Take the entries below and print only the lines from the one with "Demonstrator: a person" through the one with "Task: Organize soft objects", exactly as they stand, both ends included.

■ **Data shown**
◆ ◆ ◆ ◆ ◆ ◆ ◆
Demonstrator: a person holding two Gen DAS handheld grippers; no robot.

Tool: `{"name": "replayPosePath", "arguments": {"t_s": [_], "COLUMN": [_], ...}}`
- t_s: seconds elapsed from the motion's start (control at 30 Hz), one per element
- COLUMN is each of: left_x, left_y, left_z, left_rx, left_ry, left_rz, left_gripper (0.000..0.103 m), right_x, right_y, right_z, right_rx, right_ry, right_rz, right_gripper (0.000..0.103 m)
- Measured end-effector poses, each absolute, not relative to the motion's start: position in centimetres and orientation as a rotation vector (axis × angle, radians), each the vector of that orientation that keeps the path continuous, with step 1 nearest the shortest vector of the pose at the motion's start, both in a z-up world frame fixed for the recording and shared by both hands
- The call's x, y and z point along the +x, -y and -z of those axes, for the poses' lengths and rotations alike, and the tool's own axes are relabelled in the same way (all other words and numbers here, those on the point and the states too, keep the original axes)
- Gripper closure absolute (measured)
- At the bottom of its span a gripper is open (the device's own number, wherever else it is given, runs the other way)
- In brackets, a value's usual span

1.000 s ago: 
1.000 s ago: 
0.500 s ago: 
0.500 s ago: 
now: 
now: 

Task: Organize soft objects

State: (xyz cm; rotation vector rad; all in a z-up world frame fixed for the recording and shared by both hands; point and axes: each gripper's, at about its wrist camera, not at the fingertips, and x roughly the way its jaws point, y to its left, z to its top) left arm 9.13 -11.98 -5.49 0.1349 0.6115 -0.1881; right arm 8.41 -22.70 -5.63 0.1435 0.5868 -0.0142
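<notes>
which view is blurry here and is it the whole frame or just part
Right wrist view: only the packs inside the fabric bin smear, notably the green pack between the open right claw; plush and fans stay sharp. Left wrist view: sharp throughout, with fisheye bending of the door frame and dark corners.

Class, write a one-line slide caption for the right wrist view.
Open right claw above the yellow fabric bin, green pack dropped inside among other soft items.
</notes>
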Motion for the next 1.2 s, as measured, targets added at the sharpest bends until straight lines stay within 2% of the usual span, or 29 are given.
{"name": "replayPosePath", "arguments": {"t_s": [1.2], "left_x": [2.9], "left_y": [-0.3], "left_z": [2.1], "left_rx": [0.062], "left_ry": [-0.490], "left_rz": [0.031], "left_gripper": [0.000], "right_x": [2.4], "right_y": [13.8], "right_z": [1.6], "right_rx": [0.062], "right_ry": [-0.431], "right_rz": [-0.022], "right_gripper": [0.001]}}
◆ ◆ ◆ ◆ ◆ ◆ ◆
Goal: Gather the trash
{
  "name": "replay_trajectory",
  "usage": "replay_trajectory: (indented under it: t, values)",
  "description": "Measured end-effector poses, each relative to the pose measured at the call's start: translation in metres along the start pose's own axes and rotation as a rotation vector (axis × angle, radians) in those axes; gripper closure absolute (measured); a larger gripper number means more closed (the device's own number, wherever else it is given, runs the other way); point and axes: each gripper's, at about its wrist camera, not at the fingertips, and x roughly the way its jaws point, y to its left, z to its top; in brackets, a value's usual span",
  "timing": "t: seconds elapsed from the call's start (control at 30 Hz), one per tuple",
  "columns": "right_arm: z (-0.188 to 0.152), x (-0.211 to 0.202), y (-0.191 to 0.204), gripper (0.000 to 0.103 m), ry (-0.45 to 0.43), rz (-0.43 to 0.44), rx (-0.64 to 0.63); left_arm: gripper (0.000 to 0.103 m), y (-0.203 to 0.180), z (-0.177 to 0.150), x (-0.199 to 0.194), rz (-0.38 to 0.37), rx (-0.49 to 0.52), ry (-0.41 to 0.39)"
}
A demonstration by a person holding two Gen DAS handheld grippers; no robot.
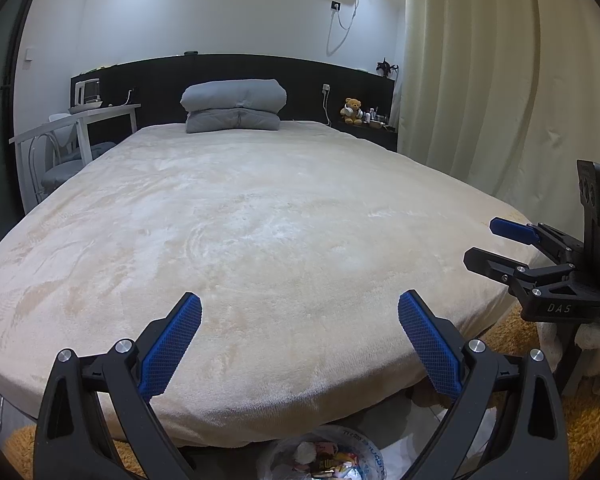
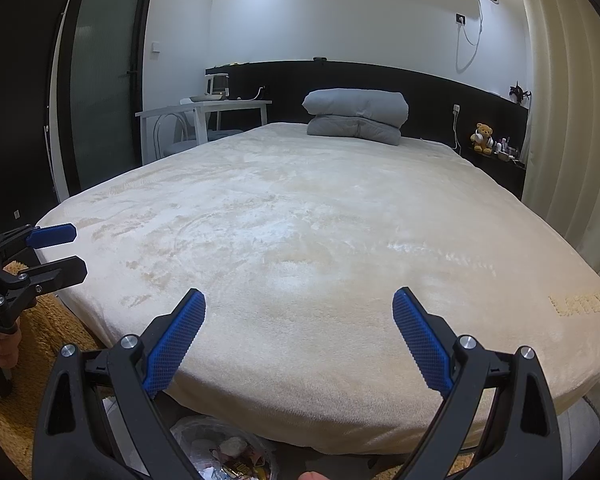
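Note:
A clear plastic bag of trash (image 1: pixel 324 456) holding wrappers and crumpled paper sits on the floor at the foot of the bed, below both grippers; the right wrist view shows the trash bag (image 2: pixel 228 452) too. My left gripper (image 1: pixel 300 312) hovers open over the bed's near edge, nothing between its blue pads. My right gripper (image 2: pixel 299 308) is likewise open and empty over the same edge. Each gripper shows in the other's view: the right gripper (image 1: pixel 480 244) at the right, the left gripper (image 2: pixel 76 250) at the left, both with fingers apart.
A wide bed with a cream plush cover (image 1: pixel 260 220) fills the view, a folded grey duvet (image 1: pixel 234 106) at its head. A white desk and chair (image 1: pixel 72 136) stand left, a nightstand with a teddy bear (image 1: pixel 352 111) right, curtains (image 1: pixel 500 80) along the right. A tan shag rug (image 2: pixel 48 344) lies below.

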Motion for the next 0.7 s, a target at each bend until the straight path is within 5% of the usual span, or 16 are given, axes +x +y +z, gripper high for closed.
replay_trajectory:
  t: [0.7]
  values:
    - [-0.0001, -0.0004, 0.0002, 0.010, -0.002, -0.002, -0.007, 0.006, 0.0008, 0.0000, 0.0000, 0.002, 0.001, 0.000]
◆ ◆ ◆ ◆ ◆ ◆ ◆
■ **Task result**
Demonstrator: a person holding two Gen DAS handheld grippers; no robot.

Tool: `{"name": "replayPosePath", "arguments": {"t_s": [_], "COLUMN": [_], ...}}`
- t_s: seconds elapsed from the motion's start (control at 30 Hz), one per element
- COLUMN is each of: left_x, left_y, left_z, left_rx, left_ry, left_rz, left_gripper (0.000..0.103 m), right_x, right_y, right_z, right_rx, right_ry, right_rz, right_gripper (0.000..0.103 m)
- Measured end-effector poses, each absolute, not relative to the motion's start: position in centimetres and orientation as a rotation vector (axis × angle, radians), each the vector of that orientation that keeps the path continuous, with step 1 nearest the shortest vector of the pose at the motion's start, both in a z-up world frame fixed for the recording and shared by both hands
- The call's x, y and z point along the +x, -y and -z of those axes, for the poses' lengths and rotations alike, and the tool's own axes are relabelled in the same way (all other words and numbers here, those on the point and the states too, keep the original axes)
- Gripper closure absolute (measured)
- At the bottom of its span a gripper is open (the device's own number, wherever else it is given, runs the other way)
- In brackets, a value's usual span

1.000 s ago: 
1.000 s ago: 
0.500 s ago: 
0.500 s ago: 
now: 
now: 

Task: Organize soft objects

The exercise is complete with this answer.